There were no stains, but the expensive white cotton appeared wrinkled, comfortable, slept in. Apparently, he wasn’t so fastidious that he changed sheets more than once a week. Or even after entertaining a female guest.

There was one long, curly hair, obviously a woman’s, probably Lisette’s. The sight of it made her heart sink.

He wasn’t a saint after all, was he?

“You fucked up, Ben,” she said under her breath, collecting the hair meticulously before she began to go over every inch of the sheets for more trace.

CHAPTER 11

Ben wasted a perfectly good session, too distracted to keep his mind on waves. The sport required a Zen-like concentration, and he didn’t have it. He was pissed off at Summer, pissed off at himself, and extremely pissed off at the decent-looking break that kept crumbling to mush every time he got into position.

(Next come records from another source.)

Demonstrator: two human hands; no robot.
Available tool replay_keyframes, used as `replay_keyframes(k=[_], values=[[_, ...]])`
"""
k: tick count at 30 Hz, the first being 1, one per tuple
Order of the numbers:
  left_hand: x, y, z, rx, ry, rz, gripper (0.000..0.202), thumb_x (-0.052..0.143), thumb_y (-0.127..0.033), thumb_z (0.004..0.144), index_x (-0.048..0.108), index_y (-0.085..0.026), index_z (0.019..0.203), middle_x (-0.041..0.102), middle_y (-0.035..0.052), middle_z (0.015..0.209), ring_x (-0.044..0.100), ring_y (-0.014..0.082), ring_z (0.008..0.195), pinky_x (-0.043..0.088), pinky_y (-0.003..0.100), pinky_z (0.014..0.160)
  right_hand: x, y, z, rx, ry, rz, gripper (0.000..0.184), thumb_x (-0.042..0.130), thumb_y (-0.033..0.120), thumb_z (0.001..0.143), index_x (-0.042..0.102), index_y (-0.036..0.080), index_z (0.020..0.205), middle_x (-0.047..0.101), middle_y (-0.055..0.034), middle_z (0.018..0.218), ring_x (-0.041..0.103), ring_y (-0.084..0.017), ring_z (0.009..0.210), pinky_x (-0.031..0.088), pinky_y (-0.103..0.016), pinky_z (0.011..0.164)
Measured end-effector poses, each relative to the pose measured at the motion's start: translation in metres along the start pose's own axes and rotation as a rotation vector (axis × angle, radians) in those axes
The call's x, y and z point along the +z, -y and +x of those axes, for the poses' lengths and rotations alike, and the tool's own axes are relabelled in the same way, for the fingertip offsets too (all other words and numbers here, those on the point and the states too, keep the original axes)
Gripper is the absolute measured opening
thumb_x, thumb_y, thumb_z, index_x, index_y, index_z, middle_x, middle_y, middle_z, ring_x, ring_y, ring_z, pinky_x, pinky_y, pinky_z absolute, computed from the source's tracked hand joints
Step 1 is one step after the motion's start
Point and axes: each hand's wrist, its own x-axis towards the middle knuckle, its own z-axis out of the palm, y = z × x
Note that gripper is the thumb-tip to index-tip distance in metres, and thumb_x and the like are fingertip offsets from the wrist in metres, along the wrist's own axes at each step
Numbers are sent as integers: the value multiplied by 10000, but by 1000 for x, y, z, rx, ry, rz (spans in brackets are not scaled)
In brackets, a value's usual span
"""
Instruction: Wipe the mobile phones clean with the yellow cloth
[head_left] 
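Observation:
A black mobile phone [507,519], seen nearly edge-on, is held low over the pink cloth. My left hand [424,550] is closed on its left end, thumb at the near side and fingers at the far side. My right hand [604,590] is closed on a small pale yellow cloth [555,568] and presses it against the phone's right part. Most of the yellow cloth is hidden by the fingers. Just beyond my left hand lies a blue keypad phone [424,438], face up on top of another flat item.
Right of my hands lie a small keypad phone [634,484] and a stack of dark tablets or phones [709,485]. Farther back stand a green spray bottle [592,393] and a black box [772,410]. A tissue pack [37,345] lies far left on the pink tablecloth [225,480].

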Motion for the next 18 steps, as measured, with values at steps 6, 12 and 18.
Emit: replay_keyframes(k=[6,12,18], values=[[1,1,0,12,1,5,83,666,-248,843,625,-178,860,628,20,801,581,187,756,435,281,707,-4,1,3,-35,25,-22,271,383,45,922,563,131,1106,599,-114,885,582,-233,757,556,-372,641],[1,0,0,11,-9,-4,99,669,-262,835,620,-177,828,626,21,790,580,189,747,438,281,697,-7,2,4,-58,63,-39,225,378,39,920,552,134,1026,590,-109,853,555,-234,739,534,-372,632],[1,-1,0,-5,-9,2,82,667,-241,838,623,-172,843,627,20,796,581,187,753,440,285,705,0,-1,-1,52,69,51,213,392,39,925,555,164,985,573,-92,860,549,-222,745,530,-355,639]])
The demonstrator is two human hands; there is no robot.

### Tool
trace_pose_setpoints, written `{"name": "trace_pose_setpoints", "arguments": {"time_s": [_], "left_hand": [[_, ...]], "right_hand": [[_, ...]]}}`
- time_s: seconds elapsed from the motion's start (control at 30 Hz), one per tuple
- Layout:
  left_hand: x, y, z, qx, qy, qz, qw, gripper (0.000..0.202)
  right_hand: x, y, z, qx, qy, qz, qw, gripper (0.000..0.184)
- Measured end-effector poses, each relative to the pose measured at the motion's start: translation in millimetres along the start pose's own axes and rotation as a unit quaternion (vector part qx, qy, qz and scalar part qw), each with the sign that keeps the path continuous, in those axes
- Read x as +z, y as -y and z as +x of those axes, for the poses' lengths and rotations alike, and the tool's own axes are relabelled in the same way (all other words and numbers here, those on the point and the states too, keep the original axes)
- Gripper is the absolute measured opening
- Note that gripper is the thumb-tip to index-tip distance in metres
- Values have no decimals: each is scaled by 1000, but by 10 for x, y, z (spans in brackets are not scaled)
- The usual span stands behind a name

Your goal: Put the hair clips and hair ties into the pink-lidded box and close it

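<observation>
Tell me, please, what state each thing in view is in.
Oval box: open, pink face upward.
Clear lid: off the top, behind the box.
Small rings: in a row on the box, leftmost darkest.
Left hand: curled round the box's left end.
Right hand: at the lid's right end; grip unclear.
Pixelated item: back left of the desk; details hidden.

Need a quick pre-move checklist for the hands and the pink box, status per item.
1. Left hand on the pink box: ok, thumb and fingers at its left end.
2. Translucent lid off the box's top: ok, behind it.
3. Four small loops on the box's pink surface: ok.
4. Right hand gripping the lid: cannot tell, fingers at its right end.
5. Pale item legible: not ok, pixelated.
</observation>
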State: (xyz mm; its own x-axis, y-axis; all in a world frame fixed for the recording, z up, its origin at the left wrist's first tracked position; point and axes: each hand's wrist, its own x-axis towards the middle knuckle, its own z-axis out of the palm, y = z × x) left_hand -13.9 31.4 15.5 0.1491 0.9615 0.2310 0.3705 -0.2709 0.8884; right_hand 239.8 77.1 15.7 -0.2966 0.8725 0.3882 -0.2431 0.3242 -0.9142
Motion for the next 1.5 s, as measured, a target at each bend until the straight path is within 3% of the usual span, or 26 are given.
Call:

“Fuck!” he yelled as he resurfaced, startling a couple of regulars who were communing with the surf gods in companionable silence.

Ben gave up. Flipping his wet hair off his forehead, he waded out of the ocean, shoving his surfboard under one arm and storming across the beach.

He couldn’t believe Summer thought he’d slept with Lisette. The girl was young enough to be his daughter, for Christ’s sake. The very idea turned his stomach.

Her interrogation wasn’t just insulting, it also brought back a lot of unpleasant memories for him. Olivia had constantly bombarded him with accusations. Usually, her suspicions were correct, and she had every right to be jealous. While she’d stayed home taking care of Carly, he’d been traveling from one beach to the next, hopping from party to party and bed to bed.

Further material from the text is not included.